Le défi, dans ce projet, reste de convoquer le présent sans forcément tout connaître du passé, puisque jusqu’alors, les identités queer de l’île n’ont intéressé presque personne. “Ce qui m’interpelle, explique Raya, c’est le nombre de personnes trans réunionnaises que je connais ou que je découvre au fur et à mesure du projet. Certaines figures publiques que je suis depuis des années, comme @Agressively_trans (compte Instagram de l’historienne de l’art et activiste Lexie Agresti, ndlr) ou Claude-Emmanuelle Gajan-Maull (artiste pluridisciplinaire et activiste, ndlr), se révèlent être originaires de l’île, ce que j’ignorais totalement.” Un phénomène qui dépasse La Réunion : “À mesure que les discussions avancent, on se rend compte que beaucoup de personnes trans ou queer viennent de l’outre-mer, de Martinique, de Guadeloupe, de Mayotte… Cela pose la question de notre histoire – ou plutôt, du fait qu’on la connaît très mal. On nous a raconté que l’île était vierge avant la colonisation, qu’elle n’était peuplée par personne, comme pour effacer toute mémoire antérieure. Mais j’ai la conviction qu’il y avait autre chose, d’autres présences, d’autres récits. Il y a un vrai manque de transmission, une histoire tue ou déformée, et ce silence crée un vide identitaire.”

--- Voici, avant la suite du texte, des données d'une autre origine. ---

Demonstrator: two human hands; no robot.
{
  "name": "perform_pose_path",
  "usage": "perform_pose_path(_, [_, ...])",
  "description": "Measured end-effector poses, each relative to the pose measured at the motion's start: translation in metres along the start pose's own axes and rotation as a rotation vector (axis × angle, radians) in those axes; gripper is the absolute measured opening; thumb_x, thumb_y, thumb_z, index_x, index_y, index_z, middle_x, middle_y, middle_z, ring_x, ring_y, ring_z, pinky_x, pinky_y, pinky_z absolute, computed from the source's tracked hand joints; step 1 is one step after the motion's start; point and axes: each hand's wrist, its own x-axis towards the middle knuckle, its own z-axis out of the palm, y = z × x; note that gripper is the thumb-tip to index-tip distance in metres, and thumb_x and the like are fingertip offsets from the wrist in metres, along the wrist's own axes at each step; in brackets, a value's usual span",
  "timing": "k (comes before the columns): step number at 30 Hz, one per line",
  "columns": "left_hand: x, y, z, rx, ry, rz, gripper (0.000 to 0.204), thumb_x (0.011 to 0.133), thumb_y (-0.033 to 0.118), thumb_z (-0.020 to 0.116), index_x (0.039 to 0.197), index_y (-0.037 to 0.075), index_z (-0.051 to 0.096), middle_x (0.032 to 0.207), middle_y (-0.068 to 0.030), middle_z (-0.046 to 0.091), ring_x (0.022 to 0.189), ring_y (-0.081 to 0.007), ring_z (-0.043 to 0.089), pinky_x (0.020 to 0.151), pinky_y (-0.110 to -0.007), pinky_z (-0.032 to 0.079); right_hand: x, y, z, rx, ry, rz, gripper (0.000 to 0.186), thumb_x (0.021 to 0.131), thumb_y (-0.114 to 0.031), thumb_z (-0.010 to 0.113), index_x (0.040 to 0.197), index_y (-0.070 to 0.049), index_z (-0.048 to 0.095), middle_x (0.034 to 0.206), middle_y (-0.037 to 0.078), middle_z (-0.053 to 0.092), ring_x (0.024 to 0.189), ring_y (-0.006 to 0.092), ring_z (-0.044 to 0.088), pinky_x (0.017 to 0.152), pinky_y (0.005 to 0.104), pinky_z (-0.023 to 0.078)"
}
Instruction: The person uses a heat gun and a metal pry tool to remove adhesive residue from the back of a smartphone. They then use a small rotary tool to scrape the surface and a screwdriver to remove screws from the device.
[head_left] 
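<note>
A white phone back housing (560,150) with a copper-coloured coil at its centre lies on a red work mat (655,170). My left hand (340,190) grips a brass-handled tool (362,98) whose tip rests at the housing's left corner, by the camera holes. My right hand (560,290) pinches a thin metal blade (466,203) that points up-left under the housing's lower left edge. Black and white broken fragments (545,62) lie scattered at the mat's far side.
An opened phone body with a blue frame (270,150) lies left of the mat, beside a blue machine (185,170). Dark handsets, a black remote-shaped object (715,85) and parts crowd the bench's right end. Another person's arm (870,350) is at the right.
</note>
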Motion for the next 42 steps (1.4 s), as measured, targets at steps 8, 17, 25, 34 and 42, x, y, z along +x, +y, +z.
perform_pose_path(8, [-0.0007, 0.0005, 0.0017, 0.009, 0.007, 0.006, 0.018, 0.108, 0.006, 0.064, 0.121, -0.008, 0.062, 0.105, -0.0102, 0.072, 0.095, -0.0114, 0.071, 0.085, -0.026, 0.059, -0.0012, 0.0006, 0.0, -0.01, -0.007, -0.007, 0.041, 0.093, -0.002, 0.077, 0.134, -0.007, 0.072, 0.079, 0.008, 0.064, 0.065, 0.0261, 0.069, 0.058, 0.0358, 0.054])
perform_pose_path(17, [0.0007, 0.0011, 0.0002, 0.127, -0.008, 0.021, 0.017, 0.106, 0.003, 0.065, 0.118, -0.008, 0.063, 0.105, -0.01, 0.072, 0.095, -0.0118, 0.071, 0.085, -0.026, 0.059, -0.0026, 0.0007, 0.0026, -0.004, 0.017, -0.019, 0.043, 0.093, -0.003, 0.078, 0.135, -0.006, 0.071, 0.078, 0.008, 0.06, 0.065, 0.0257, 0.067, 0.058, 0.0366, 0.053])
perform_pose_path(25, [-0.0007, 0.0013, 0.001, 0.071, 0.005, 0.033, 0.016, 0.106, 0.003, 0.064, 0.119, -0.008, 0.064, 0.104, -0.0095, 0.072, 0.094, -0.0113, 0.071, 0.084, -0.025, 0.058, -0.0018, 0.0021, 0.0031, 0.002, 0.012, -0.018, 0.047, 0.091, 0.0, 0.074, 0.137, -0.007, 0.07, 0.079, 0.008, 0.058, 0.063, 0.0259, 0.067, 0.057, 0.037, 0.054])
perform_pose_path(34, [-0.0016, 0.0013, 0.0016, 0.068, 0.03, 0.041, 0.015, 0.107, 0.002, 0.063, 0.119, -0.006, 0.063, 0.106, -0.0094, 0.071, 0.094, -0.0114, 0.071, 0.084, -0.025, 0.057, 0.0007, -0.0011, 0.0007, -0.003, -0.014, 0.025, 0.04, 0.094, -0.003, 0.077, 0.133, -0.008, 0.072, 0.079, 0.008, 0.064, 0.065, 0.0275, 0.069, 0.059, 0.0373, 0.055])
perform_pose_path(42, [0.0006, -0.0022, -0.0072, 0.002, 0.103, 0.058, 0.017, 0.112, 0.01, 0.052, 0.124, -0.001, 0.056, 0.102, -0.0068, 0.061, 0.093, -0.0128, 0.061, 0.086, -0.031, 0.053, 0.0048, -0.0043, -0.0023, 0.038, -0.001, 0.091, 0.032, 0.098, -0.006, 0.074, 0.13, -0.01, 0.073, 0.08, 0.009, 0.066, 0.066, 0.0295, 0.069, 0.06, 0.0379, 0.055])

Un vide ressenti par Raya lorsqu’elle était enfant : “Quand j’avais entre 6 et 8 ans, j’ai rencontré Ericka, une artiste transformiste qui travaillait avec mes parents. Je ne savais pas encore nommer ce que je voyais, mais elle m’a profondément marquée. Elle m’a ouvert un univers que je n’ai jamais retrouvé par la suite. C’était comme une fenêtre sur une autre réalité, sur une communauté, une liberté d’être. Puis, très vite, tout cela a disparu de ma vie. À l’école, je me suis sentie seule, sans accompagnement et sans repères.” Avec Édouard, le duo retrouve Ericka, la photographient dans le cadre de leur projet, tendant ainsi un lien direct avec le passé de Raya : “En y repensant, je crois que c’est en grande partie Ericka qui a nourri inconsciemment mon envie de retourner à La Réunion pour ce projet. J’avais besoin de reconstruire une mémoire fragmentée. Peut-être même qu’elle détenait des souvenirs de moi enfant, des anecdotes ou des images enfouies.”

En se rendant chez cette artiste – qui, aujourd’hui, est connue sur la scène locale ballroom comme étant godmother de la House of Hennesy –, le couple découvre une immense boîte remplie de plusieurs centaines d’archives photographiques des élections de Miss Travesti à La Réunion dans les années 1990 et 2000. Un véritable trésor qui apporte lui aussi une pierre à l’édifice du travail de mémoire de la culture LGBTQIA+ de l’île : “Ces concours ont une vraie importance à La Réunion, explique Raya. Ils sont bien plus que des événements festifs : ce sont des espaces de visibilité, de fierté et de transmission. En parlant avec Ericka, et en découvrant ces images, on a réalisé à quel point ces archives sont précieuses. Elles racontent une histoire longtemps passée sous silence, mais qui aujourd’hui a toute sa place.”